I have battled the emotions of "sugar" addiction like they are the flaxen cords of Satan's web. I have an endless list of excuses, making it alright to eat. I’ve said, “Oh, just one won’t hurt.” “No one will know.” “It’s not that bad.” “I have to eat this. I don’t want to hurt the hostess’s feelings.” “I haven’t gained any real noticeable weight.” “I have what I’m eating and my weight under control.” “Eating this doesn't hurt anyone, but me.”
Like many people, I eat when I’m sad, when I’m happy, or to celebrate with family and friends. I’ve eaten to cover up feelings. Moreover, I’ve NOT eaten to hide from feelings.
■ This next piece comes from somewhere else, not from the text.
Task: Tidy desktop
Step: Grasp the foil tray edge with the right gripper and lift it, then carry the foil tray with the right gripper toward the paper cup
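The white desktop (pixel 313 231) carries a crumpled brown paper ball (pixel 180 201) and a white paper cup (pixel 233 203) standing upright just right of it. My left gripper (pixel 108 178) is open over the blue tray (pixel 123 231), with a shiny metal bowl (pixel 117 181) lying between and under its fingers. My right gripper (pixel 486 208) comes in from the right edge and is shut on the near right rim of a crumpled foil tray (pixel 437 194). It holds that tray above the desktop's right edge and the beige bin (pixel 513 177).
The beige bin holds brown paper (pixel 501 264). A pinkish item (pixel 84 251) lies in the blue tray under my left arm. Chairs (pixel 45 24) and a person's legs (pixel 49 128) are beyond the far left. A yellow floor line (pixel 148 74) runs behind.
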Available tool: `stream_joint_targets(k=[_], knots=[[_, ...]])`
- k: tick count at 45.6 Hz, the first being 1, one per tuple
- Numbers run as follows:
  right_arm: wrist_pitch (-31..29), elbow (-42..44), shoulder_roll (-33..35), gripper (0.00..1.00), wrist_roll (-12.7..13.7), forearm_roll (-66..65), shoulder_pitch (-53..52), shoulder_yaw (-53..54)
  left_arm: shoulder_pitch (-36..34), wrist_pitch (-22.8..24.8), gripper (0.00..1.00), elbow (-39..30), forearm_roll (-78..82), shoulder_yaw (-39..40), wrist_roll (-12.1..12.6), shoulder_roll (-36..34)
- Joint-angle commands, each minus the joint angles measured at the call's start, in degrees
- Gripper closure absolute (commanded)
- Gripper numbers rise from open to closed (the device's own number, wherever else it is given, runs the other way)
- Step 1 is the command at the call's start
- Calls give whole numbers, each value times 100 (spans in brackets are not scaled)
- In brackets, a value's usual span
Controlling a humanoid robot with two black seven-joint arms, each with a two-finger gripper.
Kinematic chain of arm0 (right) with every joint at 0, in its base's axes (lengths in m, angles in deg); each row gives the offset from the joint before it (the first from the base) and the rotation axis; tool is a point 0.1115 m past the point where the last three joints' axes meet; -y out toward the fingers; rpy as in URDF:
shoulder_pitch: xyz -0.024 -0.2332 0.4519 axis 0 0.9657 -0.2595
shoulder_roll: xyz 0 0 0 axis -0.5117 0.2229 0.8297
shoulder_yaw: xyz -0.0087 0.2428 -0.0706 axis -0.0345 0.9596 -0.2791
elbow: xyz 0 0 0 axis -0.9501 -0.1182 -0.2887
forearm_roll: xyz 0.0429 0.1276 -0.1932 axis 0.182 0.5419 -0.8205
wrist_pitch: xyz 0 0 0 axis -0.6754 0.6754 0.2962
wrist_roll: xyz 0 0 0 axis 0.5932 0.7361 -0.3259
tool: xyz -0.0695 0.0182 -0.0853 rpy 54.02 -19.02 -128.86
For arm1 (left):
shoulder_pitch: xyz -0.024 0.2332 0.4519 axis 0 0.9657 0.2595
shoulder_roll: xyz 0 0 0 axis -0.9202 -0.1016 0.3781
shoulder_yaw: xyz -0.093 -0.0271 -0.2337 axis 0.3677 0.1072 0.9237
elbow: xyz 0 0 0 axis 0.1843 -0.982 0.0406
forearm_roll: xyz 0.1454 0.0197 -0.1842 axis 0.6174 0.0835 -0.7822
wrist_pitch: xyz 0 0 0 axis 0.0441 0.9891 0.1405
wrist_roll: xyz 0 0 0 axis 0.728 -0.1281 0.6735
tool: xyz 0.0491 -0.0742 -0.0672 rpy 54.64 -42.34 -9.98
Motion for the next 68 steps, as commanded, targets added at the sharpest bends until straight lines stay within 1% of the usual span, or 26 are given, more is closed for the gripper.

Now, I have to lose 50 pounds! I defiantly desire to lose 50 pounds. I guess the bigger question is what is within the 50 pounds that is really important I lose? One of the answers is pretty obvious, FAT being the most obvious. What are some of the things within the 50 pounds that are less obvious and possibly more important?
Pride comes first to my mind. Pride that I somehow think myself not good enough, to take even reasonable care of myself especially in respect to how I perceive myself caring for others. This is certainly a way of digging myself deeper into isolation. I can think of several people I’ve avoided seeing over the past few months.
Fear also comes to my mind. Fear that I am not worth loving, so it is possible to drive off those suborn people that haven’t left me yet. Fear that I can’t lose the weight. I’ve never been faced with losing 50 pounds, and to me it seems like a huge feat; especially, considering that within the past two years I’ve tried losing less weight and it continued to cling to me, and to multiply in a freakish fast and harsh way. What if the weight has a fear of letting go of me? Is that possible?
Forgiveness comes to my mind, in an overwhelming way. How can forgiveness have anything to do with the sugar I eat? In my heart, as the tears swell in my eyes forgiveness is what the pride and the fear are trying to hide and isolate me from. Forgiveness is what will release and free me from not just the 50 pounds, but from the much heavier emotions that the fat is covering up.